I'm not seeing the contradiction. Taking the limit of one planet being infinitely massive and the orbit being circular, they converge to the same.

 

[fresh_42]

I think it is quite well explained on Wikipedia:
https://en.wikipedia.org/wiki/Kepler's_laws_of_planetary_motion#Third_law

The equation explains why the radius is cubed, and the time squared.

 

[Delta2]

I think it is quite well explained on Wikipedia:
https://en.wikipedia.org/wiki/Kepler's_laws_of_planetary_motion#Third_law

The equation explains why the radius is cubed, and the time squared.

The wikipedia article proves Kepler's laws in the case of a primary and immovable body (the Sun in the case of our solar system) that is surrounded by secondary objects in elliptical orbits. The OP is interested about Kepler's laws when the primary is moving and has its own elliptical orbit.

 

[phantomvommand]

I'm not seeing the contradiction. Taking the limit of one planet being infinitely massive and the orbit being circular, they converge to the same.

Why would the limit of the elliptical orbit become circular? In the case of a small planet's orbit about the sun, the sun can already be considered as 'infinitely massive', and the planet's orbit is still elliptical. Yet, the R refers not to the distance between the Sun and the planet at apogee, but instead refers to the semi-major axis. This disagrees with the 3 cases I mentioned above (single mass circular orbit, 2 masses circular orbit and 2 masses elliptical orbit about COM that is at centre of both ellipses).

 

[haruspex]

Why would the limit of the elliptical orbit become circular? In the case of a small planet's orbit about the sun, the sun can already be considered as 'infinitely massive', and the planet's orbit is still elliptical. Yet, the R refers not to the distance between the Sun and the planet at apogee, but instead refers to the semi-major axis. This disagrees with the 3 cases I mentioned above (single mass circular orbit, 2 masses circular orbit and 2 masses elliptical orbit about COM that is at centre of both ellipses).

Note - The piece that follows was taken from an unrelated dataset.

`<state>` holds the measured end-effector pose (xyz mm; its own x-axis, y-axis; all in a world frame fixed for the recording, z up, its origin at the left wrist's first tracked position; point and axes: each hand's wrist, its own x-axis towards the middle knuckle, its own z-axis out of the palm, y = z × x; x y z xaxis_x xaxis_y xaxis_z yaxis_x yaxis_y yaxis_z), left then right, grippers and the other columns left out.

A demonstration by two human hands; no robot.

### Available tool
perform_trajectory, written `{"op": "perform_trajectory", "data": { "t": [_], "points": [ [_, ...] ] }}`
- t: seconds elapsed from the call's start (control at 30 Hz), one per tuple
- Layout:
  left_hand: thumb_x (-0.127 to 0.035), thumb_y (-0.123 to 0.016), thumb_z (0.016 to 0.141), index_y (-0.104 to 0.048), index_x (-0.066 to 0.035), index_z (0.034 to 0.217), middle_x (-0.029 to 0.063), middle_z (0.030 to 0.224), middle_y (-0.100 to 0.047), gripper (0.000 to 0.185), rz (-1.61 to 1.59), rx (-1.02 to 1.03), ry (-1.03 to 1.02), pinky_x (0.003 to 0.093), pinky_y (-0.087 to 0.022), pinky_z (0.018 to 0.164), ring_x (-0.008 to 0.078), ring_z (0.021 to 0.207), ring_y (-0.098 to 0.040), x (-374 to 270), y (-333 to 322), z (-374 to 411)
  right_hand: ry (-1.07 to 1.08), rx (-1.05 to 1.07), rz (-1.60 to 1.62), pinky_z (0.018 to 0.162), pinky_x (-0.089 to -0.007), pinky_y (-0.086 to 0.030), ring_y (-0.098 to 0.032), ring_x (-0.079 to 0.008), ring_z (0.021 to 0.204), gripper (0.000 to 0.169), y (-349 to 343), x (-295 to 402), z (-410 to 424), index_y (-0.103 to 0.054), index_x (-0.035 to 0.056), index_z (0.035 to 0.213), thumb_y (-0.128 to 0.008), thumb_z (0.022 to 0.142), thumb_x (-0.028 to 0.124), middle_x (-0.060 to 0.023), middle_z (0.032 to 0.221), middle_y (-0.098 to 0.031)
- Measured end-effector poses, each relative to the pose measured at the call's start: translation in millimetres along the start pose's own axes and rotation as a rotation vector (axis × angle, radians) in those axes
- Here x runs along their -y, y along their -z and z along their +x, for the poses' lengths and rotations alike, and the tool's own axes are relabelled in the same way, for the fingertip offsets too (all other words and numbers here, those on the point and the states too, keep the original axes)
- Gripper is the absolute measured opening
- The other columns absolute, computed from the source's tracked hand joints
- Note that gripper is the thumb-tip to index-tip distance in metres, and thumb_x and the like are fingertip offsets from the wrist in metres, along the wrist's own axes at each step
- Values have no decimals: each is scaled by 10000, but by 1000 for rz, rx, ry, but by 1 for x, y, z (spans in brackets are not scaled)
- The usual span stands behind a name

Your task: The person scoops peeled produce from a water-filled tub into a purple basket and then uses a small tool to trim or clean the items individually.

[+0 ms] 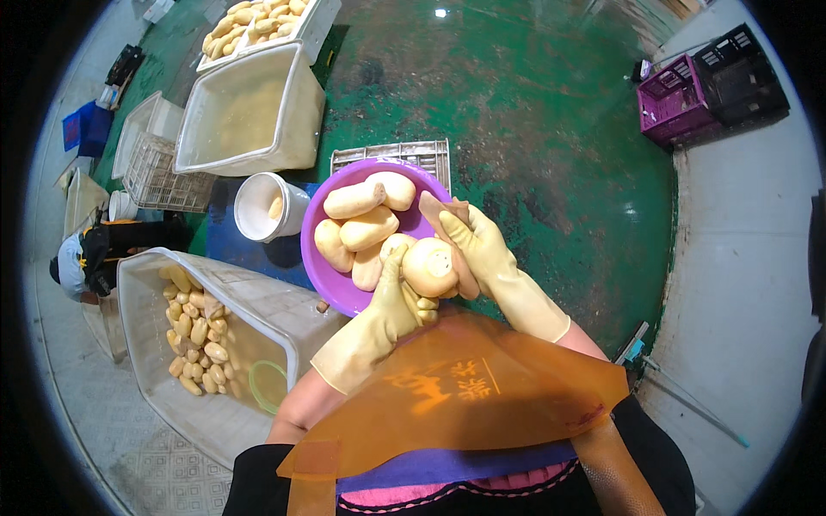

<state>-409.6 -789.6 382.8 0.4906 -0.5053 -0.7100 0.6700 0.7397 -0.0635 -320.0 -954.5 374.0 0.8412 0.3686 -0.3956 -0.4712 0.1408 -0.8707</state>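
My left hand [395, 298], in a pale yellow rubber glove, grips a peeled lotus root section [426, 274], its holed end facing up. My right hand [485, 248], gloved alike, holds a flat, floppy brownish piece [466, 274], cloth-like, against the root's right side; its exact kind is unclear. Both hands are over the near right rim of a purple basin [310, 258], in which several lotus root sections [369, 228] lie. The fingers under the held root are partly hidden.
Left of the basin stand a white bucket [297, 209] and a large tub of lotus roots and water [310, 342]. Beyond are a water-filled tub [310, 122] and a grey crate [441, 155]. Another person [97, 251] bends at far left. Purple and black crates [674, 103] stand by the right wall.
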Motion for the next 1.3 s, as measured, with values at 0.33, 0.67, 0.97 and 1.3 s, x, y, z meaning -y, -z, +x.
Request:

The diagram in post #1 is presumably for a binary system of circular orbits, but viewed at an angle. For elliptical orbits, the COM should be at a focus for each ellipse, the other foci being separate.
For the binary elliptical case, according to @fresh_42's link, r becomes:
"the semi-major axis, a, of the elliptical relative motion of one mass relative to the other".
Note the "relative to". Does that help?

 

[phantomvommand]

The diagram in post #1 is presumably for a binary system of circular orbits, but viewed at an angle. For elliptical orbits, the COM should be at a focus for each ellipse, the other foci being separate.
For the binary elliptical case, according to @fresh_42's link, r becomes:
"the semi-major axis, a, of the elliptical relative motion of one mass relative to the other".
Note the "relative to". Does that help?

Thanks so much for the COM and relative motion clarification. I think the relative motion note could also answer the more general double elliptical orbit case mentioned at the bottom of post #1. Let me restate the diagram and symbols:

X1------Y1--C---X2----------Y2, where X1X2 represent the perigee/apogee of 1 elliptical orbit, similarly for Y1Y2. C is the centre of mass located at the common foci of both ellipses.
Let $X1C = a_1, CY2 = a_2, Y1C = a_3, CX2 = a_4$
The "R" for such a system would be $\frac {a_1 + a_2 + a_3 + a_4} {2}$.
Am I right?

 

[TSny]

For the general case where $m_1$ and $m_2$ orbit in ellipses about their center of mass, the period $T$ of the orbits satisfies the relation $$T^2 = \left(\frac{4 \pi^2}{G M} \right ) a^3$$ where $M = m_1 + m_2$ and $a = a_1 + a_2$. Here, $a_1$ and $a_2$ are the semimajor axes of the ellipses traced by $m_1$ and $m_2\,$, respectively.

Since a circle may be thought of as an ellipse of zero eccentricity, this formula applies also to the case where the two masses are in circular orbits about their center of mass. $a_1$ and $a_2$ are then just the radii of the circular orbits.

As an example, you can have two particles of equal mass $m$ orbiting each other in a circular orbit of radius $R$

The period of each mass is then determined by $$T^2 = \left(\frac{4 \pi^2}{G M} \right ) a^3 = \left(\frac{4 \pi^2}{G (m+m)} \right ) (R+R)^3 = \left(\frac{16 \pi^2}{G m} \right ) R^3$$